Empathetic people are great listeners. They seek to understand before they draw conclusions, make judgements, or take action. The study of history enables us to practice this skill daily. When we look to the past, we recognize, as novelist L.P Hartley put it, “The past is a foreign country; they do things differently there.” Just like we wouldn’t (or at least shouldn’t) enter a foreign country today and immediately decry their customs, mores, and societal structure without first understanding those things, we can’t simply make proclamations about the past without first understanding it.
The main job of a historian is to understand the past. This takes a lot of restraint in refusing to project our own visions of how things should be on past actors. It doesn’t mean we can’t hold tight to our modern convictions. But, it does mean we can’t assume that the context of the past is the same as our present. There are specific reasons that we hold to the convictions we have today. We were mentored by someone, we read certain news, we grew up within a particular tradition, or we are surrounded by people who think a certain way. Historians must lay aside our own context, at least for a little while, as we seek to understand the context of the past—that foreign country.
When we do this, we practice empathy.
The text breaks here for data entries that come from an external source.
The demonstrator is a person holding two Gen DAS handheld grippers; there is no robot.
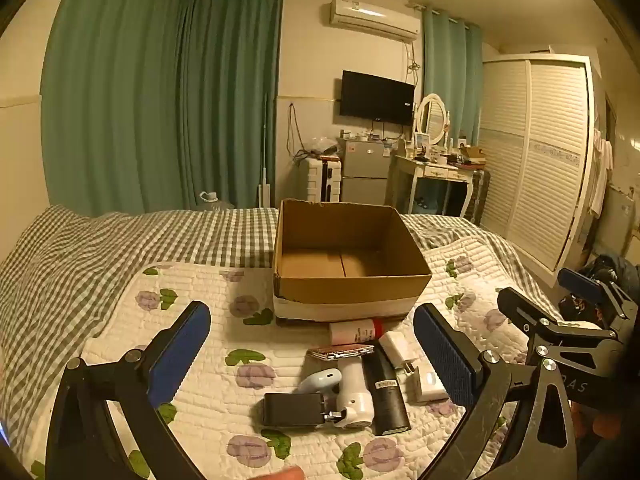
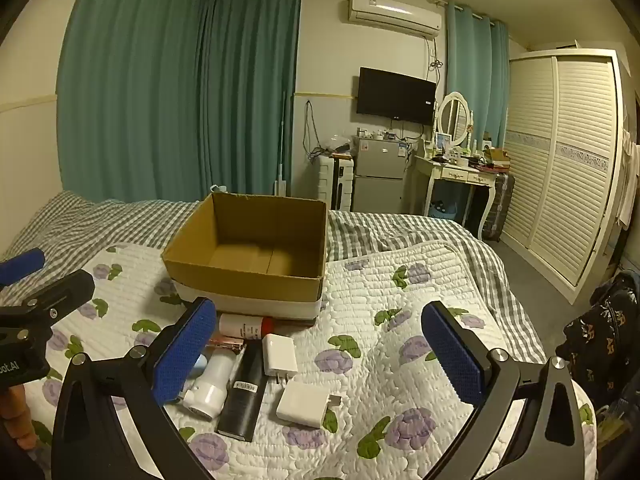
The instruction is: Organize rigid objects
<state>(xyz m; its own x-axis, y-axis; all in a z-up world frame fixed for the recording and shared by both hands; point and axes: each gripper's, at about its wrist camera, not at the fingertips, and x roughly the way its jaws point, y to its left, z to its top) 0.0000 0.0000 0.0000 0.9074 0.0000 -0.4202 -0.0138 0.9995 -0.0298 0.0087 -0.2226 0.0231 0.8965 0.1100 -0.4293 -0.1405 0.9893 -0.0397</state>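
Note:
An open, empty cardboard box (image 1: 348, 276) (image 2: 248, 272) stands on the bed. In front of it lies a cluster of small items: a white bottle with a red cap (image 1: 354, 331) (image 2: 246, 326), a pink-edged flat item (image 1: 340, 351), a white cylinder device (image 1: 355, 396) (image 2: 210, 390), a black bar (image 1: 386, 390) (image 2: 245, 394), a black charger (image 1: 294, 410), a pale blue item (image 1: 318, 382) and two white chargers (image 2: 279, 354) (image 2: 303, 402). My left gripper (image 1: 312, 356) is open above the cluster. My right gripper (image 2: 320, 356) is open and empty, just right of it.
The bed has a floral quilt (image 2: 400, 320) over a checked cover (image 1: 120, 248). Beyond it are green curtains, a small fridge (image 1: 366, 170), a dressing table (image 1: 438, 172) and a white wardrobe (image 2: 560, 160). A dark bag (image 2: 600, 332) lies right of the bed.

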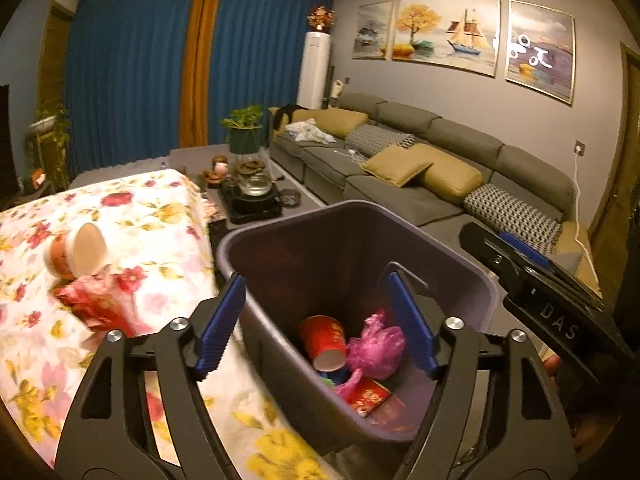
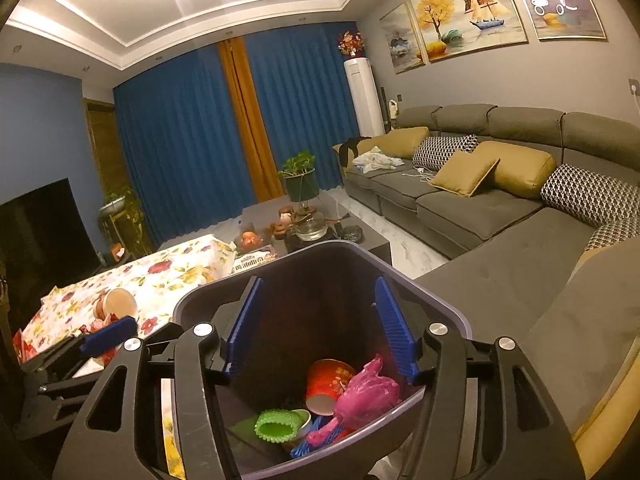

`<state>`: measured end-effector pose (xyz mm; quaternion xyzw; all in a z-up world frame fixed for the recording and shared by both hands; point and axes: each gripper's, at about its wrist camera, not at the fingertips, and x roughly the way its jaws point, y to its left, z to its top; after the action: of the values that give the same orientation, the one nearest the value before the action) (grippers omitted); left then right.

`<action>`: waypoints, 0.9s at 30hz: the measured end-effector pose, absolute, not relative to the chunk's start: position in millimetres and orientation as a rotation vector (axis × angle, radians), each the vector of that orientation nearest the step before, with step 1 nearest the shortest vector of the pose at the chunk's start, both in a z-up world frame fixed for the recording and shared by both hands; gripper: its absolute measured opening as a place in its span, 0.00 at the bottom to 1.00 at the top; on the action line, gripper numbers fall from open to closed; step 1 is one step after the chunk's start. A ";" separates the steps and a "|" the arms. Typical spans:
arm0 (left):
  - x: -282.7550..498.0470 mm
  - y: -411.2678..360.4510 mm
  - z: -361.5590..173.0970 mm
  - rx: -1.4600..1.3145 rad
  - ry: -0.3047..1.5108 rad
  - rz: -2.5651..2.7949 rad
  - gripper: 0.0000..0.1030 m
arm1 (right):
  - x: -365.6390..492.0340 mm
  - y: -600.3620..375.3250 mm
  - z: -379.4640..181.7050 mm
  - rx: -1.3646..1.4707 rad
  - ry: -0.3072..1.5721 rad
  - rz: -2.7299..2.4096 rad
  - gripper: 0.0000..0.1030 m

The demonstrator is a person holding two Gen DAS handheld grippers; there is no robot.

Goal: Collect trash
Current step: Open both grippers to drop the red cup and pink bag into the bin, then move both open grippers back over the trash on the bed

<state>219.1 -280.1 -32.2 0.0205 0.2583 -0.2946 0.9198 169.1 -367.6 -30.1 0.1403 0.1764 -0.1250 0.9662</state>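
You're a good chunk of the way through this one. The purple trash bin [image 1: 472,280] already has a decent pile in it — a red paper cup [image 2: 328,380], a crumpled pink plastic bag [image 2: 368,394], something green and ribbed [image 2: 278,426] beside them, plus a flat red packet [image 1: 370,394] near the bottom.

Both your grippers are spread wide and empty right now. The right gripper [image 2: 320,326] hangs over the bin's mouth, nothing between its blue pads. The left gripper [image 1: 316,322] sits with one finger [image 1: 220,324] outside the bin wall on the table side and the other over the inside, gripping nothing.

What's left, as far as I can see: on the floral tablecloth [image 1: 152,216] just beside the bin there's a paper cup on its side [image 1: 78,254], and a crumpled red wrapper [image 1: 94,300] touching it or close to it. Those two look like the last obvious bits — your left gripper is the nearer one for them. The tea stuff on the coffee table [image 2: 376,244] further back doesn't read as trash to me, though it's too small to be sure.
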 end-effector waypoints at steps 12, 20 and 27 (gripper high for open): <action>198.5 -221.2 -12.0 0.023 0.481 -0.461 0.78 | 158.6 -331.5 -16.4 0.230 0.342 -0.211 0.75; 188.4 -145.5 -4.8 -0.001 0.467 -0.314 0.78 | 160.2 -279.8 -6.1 0.164 0.338 -0.124 0.81; 181.4 -58.3 -12.1 -0.006 0.473 -0.124 0.78 | 171.3 -227.5 -3.1 0.122 0.360 -0.039 0.81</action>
<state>181.4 -58.3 -12.1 -0.0032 0.2340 -0.0616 0.9703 171.3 -227.5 -3.1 0.0605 0.1789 -0.0193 0.9818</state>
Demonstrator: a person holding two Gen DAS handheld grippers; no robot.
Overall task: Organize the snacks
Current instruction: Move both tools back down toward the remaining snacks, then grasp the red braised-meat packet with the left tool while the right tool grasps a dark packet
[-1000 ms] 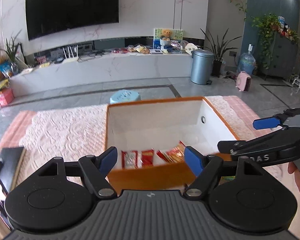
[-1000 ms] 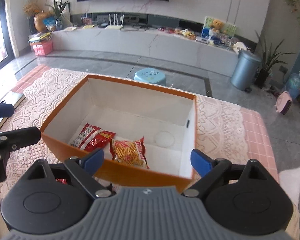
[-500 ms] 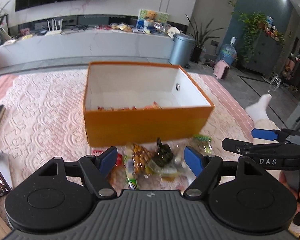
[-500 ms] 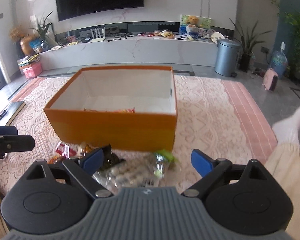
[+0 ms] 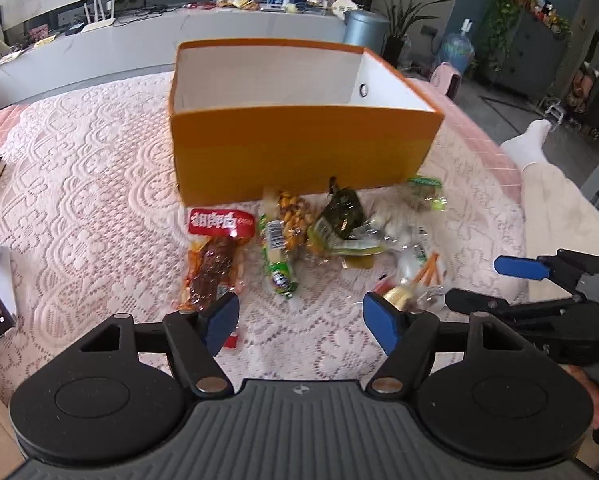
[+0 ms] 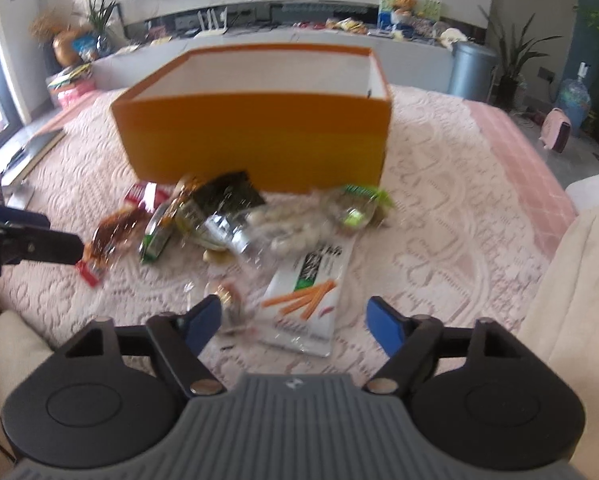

When we teach this, we cultivate empathetic citizens. At Thinking Nation, we want to instill empathy into our students. We want to empower them with the tools needed to listen to the past. To do this, we provide a rich primary source-based curriculum to do this. We give students ample practice in asking historical questions of these sources. These are empathetic questions around historical context, intended audience, and historical significance. After all, we are not here to cultivate walking encyclopedias, able to recite historical facts on demand. Rather, we want to cultivate thinking citizens who are equipped to preserve our democracy. The skill of empathy practiced in the discipline of history helps us do just that.